I have recently noticed that I tend to skim the surface of my relationships, mistaking fleeting euphoria for true joy. So I reasoned that I am probably doing the same thing with my music-making. When I then tried to open myself up to riskier, more global sentiments, I felt more at one and at peace in my interpreting. It’s like it resonated inside me more, which reminds me of something Sebok loved to talk about. The path to wisdom is rarely found in a straight line.

originally published on 6/17/08

Truthood

All the permutations and complexities of relationships and feelings are simply what is real to me. I experience life on many layers. What appear to be conflicting emotions are the richness of life. If I deny that, then I am being false. It is only acting. There doesn’t seem to be much point in that. Eventually everyone’s goal is honesty, self-disclosure, isn’t it? Why delay the good stuff?

originally published on 6/13/07

Plebeian

I am still working on the whole mind, body, heart thing. It’s frustrating.
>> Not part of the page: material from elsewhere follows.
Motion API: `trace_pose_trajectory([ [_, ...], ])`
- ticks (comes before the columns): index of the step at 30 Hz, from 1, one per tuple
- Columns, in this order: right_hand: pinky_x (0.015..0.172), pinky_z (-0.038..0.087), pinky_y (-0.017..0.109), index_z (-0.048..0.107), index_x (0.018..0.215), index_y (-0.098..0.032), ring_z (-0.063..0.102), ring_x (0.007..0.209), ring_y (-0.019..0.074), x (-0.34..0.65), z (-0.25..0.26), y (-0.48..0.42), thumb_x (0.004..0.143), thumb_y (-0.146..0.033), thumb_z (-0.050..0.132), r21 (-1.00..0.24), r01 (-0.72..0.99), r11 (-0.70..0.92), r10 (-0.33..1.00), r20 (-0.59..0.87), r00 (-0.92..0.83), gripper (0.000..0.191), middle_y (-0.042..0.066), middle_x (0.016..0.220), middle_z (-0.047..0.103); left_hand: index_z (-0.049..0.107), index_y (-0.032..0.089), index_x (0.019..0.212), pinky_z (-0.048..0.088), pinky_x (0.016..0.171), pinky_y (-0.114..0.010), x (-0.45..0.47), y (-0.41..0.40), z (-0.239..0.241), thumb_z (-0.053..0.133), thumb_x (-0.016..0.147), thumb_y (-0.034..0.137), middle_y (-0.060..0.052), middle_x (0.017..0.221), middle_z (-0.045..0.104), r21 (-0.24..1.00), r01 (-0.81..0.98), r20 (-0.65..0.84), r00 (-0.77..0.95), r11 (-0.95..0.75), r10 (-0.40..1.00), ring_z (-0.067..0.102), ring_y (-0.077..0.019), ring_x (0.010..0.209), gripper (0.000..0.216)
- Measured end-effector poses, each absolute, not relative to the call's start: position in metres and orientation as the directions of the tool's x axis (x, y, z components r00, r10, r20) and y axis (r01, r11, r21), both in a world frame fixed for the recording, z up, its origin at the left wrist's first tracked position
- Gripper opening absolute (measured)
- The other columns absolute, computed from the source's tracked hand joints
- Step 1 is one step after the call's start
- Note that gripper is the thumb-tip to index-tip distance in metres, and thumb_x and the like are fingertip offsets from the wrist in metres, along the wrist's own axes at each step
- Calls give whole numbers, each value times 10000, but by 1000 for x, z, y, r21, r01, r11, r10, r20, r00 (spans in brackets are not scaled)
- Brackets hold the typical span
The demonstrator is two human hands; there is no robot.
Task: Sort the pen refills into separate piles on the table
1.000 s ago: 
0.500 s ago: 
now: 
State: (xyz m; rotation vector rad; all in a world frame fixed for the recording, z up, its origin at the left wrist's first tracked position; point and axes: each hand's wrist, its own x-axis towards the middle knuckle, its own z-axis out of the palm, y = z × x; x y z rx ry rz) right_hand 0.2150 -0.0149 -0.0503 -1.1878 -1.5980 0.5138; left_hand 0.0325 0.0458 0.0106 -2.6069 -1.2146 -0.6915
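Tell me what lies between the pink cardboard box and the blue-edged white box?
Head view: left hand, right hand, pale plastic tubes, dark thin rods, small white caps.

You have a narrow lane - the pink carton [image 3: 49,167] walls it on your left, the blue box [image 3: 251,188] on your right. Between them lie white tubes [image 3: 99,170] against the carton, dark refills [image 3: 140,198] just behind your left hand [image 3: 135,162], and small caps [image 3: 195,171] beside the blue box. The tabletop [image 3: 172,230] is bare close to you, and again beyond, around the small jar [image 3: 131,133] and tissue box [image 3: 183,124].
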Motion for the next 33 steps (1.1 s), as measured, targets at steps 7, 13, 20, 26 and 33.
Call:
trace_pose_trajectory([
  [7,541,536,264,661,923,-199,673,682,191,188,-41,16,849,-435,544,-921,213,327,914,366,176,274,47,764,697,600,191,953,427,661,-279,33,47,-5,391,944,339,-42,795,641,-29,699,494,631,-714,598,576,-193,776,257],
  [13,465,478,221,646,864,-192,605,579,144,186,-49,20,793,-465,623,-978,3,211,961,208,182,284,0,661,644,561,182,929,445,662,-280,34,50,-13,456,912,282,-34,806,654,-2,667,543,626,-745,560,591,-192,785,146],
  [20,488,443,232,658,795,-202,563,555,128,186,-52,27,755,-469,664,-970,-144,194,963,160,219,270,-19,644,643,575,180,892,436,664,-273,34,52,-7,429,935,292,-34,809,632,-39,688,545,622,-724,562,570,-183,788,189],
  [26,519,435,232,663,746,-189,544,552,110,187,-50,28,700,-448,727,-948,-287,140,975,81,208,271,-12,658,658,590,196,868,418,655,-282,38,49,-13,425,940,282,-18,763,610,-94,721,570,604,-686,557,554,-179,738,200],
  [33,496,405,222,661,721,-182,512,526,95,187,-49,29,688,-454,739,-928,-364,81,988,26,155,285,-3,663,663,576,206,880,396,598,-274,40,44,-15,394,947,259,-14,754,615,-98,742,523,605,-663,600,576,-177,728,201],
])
I seem to be so utterly conditioned to cut myself off from one or more of them. But even when I make a deliberate effort to be in touch with them, I am realizing it is not enough because they are divided among themselves. They don’t function properly that way.
I guess I spend the majority of my time either actively or passively cutting myself off from myself. It is just by habit. People who don’t do this seem like aliens to me.

I believe I wouldn’t be so confused so often if I had that knack for integration. It would not only reflect on the cello.

originally published on 8/20/07

Lycopene

There is a wealth of information brewing inside me on the subject of love. I was wishing I could put it all into words as I perused the journal section at Barnes & Noble. A blank page is a very alluring thing to me. I of course have little formal training in the written arts, apart from a good English teacher I had in high school.
It’s an odd sensation to know you could write volumes on a subject, but then feel stuck for putting down even one coherent sentence. What occurred to me at B&N is that I cannot keep these ideas and feelings inside me for the rest of my life and expect it to have been a fruitful one. They are profuse enough that it becomes a ridiculous notion not to make some kind of use of the sum of their parts.